Which lines of the data below hold "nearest"? Copy each of them.

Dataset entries
# # # # #
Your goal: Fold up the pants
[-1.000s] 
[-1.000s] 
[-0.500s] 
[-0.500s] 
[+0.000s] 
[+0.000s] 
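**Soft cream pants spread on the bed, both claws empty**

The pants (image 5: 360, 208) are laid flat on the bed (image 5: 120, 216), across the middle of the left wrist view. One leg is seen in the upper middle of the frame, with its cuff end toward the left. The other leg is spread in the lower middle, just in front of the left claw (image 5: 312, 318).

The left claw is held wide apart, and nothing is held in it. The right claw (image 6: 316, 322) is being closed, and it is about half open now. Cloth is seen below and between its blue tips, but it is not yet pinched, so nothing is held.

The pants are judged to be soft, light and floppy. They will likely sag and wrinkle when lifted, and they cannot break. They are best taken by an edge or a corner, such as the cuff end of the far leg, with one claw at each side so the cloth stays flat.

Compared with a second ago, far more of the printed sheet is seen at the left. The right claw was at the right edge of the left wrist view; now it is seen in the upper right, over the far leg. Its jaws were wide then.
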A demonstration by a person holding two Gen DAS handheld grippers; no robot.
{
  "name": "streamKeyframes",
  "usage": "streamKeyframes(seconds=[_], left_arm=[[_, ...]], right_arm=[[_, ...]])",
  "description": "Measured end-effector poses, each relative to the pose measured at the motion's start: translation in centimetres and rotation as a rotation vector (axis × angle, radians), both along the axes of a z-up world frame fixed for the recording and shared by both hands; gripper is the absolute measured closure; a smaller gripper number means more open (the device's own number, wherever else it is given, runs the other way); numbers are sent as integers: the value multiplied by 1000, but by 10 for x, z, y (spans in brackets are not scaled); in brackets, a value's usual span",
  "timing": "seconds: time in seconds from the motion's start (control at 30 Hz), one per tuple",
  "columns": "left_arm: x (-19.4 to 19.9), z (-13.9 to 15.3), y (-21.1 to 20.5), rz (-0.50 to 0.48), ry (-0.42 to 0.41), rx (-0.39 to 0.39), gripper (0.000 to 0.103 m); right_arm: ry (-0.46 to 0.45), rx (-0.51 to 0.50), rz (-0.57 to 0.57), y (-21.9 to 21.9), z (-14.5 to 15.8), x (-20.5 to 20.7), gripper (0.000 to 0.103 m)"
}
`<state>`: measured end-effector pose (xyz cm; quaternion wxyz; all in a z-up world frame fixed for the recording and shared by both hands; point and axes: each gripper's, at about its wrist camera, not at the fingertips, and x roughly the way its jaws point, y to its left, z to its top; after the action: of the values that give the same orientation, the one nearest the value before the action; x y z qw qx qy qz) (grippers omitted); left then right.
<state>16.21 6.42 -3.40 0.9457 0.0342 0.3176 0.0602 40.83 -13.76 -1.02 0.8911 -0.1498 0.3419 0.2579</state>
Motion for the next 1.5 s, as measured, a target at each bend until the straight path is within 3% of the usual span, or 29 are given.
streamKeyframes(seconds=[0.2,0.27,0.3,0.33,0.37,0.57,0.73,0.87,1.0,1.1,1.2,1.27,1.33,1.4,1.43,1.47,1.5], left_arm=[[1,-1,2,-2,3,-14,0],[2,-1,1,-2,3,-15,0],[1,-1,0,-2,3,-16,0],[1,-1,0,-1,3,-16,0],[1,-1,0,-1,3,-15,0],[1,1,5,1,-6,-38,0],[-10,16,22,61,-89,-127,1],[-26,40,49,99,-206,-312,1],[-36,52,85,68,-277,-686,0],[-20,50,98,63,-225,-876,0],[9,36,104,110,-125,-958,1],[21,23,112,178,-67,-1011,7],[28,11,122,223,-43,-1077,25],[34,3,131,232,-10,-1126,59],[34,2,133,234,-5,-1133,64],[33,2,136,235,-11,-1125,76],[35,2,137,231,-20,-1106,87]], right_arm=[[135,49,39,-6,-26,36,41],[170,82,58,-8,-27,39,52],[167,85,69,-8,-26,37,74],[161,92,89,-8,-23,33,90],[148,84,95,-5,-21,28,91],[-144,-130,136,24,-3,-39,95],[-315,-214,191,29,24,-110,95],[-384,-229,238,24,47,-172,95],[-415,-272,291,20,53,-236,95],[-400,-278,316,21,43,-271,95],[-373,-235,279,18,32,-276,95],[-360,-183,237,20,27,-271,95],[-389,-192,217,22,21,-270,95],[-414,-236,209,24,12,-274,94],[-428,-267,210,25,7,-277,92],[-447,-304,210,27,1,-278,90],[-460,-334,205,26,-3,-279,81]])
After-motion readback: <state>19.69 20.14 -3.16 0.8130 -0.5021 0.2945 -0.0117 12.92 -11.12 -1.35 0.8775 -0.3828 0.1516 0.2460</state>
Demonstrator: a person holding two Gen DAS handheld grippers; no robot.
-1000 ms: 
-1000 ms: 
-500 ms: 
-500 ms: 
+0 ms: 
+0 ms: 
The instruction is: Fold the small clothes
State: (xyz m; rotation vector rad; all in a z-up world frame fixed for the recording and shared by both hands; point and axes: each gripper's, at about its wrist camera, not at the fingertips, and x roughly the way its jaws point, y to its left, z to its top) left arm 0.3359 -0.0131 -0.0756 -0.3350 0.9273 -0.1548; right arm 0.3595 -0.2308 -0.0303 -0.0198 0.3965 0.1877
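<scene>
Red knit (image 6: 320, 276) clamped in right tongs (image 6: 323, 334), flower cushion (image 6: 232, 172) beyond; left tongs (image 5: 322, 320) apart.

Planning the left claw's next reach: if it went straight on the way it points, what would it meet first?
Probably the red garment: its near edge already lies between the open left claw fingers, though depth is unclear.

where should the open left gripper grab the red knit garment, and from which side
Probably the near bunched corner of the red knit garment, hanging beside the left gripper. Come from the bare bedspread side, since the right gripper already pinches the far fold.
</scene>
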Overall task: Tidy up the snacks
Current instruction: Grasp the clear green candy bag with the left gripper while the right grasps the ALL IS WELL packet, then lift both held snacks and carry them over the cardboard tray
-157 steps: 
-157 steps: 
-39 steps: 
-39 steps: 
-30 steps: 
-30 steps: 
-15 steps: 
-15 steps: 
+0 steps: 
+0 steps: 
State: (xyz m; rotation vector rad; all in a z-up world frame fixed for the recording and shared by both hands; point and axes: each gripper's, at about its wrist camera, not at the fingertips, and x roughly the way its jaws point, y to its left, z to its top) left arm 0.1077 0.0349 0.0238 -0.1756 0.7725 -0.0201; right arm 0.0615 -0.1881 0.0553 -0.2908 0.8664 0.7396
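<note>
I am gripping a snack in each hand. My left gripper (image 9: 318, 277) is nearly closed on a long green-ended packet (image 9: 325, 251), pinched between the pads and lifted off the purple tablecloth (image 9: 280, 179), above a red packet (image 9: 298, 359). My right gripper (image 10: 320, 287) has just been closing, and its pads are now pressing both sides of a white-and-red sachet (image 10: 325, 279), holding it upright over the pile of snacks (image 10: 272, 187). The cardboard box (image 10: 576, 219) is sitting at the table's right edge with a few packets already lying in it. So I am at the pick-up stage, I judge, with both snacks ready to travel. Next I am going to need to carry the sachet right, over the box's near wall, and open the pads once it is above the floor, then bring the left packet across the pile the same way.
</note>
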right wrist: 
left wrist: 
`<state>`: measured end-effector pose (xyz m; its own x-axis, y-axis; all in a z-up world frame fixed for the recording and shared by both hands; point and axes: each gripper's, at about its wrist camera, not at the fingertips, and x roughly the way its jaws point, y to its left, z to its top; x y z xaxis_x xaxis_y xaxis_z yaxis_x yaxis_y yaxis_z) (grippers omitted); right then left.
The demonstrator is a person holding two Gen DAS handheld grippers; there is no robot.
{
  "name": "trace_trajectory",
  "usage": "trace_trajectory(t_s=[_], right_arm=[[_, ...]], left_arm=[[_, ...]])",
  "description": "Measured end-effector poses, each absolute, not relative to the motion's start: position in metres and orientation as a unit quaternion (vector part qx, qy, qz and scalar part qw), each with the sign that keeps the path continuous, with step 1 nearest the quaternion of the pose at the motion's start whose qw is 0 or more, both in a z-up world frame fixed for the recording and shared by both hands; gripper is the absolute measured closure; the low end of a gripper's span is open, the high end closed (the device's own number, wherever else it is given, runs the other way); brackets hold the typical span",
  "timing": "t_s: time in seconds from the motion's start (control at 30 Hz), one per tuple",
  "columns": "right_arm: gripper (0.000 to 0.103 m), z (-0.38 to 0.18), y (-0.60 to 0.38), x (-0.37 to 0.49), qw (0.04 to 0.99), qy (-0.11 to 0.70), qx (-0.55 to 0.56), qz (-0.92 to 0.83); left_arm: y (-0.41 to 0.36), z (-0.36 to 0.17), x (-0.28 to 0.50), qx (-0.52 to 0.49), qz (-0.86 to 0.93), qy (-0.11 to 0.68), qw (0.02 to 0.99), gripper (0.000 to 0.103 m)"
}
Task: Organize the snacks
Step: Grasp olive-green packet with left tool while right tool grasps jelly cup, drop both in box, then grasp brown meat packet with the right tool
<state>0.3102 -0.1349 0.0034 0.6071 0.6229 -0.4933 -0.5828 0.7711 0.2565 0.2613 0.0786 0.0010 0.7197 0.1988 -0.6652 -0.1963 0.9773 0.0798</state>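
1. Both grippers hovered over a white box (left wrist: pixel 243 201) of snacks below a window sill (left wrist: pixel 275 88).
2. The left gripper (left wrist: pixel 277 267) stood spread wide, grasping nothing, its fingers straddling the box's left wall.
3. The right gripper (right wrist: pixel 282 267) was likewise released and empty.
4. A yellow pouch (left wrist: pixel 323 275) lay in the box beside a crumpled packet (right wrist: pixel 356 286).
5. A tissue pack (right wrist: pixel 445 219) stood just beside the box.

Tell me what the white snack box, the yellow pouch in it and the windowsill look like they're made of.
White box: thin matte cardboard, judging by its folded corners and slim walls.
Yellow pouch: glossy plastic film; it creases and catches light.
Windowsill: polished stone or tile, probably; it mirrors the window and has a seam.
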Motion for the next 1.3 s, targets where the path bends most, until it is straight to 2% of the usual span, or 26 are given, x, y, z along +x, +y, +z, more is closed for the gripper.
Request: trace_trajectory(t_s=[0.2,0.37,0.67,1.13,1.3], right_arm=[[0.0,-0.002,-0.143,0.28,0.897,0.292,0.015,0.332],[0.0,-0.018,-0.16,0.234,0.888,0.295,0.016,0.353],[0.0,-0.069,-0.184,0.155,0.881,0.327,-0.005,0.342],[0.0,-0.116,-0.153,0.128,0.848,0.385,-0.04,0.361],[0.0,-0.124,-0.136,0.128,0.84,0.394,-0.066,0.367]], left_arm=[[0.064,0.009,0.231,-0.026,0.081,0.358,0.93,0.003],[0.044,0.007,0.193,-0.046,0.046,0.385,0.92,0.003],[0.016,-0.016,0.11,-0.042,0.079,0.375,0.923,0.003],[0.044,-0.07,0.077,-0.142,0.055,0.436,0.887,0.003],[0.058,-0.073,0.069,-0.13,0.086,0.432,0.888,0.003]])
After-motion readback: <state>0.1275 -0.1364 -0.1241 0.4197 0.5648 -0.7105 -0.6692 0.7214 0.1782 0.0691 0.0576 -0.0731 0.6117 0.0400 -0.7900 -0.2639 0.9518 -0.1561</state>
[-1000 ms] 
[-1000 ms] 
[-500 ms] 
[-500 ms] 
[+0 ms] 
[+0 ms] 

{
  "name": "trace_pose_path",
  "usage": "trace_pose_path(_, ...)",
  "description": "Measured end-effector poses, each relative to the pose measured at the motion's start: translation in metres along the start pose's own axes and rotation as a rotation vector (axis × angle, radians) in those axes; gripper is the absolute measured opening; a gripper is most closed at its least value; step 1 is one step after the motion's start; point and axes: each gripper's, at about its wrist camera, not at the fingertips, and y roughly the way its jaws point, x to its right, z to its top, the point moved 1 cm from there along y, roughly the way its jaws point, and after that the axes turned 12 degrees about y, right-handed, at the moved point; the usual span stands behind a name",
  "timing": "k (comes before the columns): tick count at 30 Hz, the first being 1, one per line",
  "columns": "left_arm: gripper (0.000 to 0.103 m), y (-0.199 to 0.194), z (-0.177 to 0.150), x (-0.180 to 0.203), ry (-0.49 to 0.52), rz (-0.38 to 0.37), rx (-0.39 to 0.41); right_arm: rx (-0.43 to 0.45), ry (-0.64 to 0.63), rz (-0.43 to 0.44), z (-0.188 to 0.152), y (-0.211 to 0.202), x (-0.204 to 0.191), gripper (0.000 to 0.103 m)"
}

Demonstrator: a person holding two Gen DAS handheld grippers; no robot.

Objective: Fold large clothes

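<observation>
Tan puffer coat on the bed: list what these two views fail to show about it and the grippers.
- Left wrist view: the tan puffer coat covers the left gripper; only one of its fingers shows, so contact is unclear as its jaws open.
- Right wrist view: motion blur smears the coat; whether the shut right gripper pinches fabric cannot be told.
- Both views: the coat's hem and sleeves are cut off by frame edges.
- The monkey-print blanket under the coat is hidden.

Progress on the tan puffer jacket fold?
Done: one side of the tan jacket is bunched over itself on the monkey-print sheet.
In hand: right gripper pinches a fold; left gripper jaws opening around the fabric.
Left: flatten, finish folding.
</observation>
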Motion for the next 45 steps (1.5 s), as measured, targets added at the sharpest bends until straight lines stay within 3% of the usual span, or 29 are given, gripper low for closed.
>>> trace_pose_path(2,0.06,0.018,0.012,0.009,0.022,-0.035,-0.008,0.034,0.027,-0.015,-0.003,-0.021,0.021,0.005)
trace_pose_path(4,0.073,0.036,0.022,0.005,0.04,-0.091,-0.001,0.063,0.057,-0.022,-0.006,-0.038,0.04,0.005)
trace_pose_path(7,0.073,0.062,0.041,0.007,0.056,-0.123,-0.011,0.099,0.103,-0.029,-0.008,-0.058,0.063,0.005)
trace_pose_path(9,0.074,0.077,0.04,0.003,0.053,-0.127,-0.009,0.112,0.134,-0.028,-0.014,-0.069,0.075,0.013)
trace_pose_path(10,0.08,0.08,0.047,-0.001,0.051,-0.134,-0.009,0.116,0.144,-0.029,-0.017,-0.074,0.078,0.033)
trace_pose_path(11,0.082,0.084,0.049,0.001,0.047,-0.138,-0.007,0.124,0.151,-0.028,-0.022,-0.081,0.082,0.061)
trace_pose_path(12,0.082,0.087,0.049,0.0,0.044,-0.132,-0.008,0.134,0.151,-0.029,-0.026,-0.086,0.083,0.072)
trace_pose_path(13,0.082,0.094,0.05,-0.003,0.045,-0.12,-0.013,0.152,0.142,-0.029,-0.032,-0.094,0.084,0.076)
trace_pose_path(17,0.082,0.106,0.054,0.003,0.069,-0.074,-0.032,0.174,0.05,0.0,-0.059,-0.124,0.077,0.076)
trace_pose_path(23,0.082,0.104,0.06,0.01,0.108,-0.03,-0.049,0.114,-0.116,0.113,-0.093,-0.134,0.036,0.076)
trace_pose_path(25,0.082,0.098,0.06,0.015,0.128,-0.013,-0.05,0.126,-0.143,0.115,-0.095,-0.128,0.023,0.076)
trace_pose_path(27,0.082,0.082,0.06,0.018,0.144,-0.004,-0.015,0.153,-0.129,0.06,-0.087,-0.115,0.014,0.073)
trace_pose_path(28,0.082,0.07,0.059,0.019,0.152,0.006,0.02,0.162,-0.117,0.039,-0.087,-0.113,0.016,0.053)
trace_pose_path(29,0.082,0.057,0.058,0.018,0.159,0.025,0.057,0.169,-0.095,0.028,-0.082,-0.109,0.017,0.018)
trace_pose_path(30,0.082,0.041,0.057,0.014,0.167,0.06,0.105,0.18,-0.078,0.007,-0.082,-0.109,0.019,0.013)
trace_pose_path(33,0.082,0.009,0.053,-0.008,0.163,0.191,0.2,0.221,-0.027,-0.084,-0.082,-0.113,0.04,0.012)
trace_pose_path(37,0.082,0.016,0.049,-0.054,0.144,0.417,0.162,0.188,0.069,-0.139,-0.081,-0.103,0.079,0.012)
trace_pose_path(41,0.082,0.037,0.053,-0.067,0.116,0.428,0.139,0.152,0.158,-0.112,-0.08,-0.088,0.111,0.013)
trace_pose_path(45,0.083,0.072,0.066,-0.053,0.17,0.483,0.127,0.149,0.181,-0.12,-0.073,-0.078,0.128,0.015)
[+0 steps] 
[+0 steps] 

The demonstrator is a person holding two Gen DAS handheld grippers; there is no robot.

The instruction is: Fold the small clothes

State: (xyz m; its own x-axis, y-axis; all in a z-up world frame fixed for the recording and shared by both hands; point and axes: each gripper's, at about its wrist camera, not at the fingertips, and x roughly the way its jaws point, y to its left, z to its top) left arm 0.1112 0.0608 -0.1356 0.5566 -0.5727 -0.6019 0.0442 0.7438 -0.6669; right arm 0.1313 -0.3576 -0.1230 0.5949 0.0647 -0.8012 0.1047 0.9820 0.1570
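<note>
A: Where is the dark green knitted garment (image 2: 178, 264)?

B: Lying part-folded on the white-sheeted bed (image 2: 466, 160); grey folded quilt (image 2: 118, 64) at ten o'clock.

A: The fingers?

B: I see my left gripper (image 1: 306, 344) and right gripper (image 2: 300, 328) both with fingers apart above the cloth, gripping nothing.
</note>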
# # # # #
Answer to this exercise -
`<state>`: measured end-effector pose (xyz cm; quaternion wxyz; all in a z-up world frame fixed for the recording and shared by both hands; point and axes: each gripper's, at about its wrist camera, not at the fingertips, and x roughly the way its jaws point, y to its left, z to its top; after the action: of the values that give the same orientation, the one nearest the value before the action; x y z qw qx qy qz) (grippers omitted); left then right.
  "description": "Measured end-effector poses, each absolute, not relative to the motion's start: position in metres and orientation as a unit quaternion (vector part qx, qy, qz and scalar part qw), each with the sign that keeps the path continuous, with step 1 nearest the quaternion of the pose at the motion's start whose qw is 0 or more, both in a z-up world frame fixed for the recording and shared by both hands; gripper is the absolute measured closure; the low end of a gripper's span is open, the high end closed (the device's own number, wherever else it is given, runs the other way); brackets hold the typical span",

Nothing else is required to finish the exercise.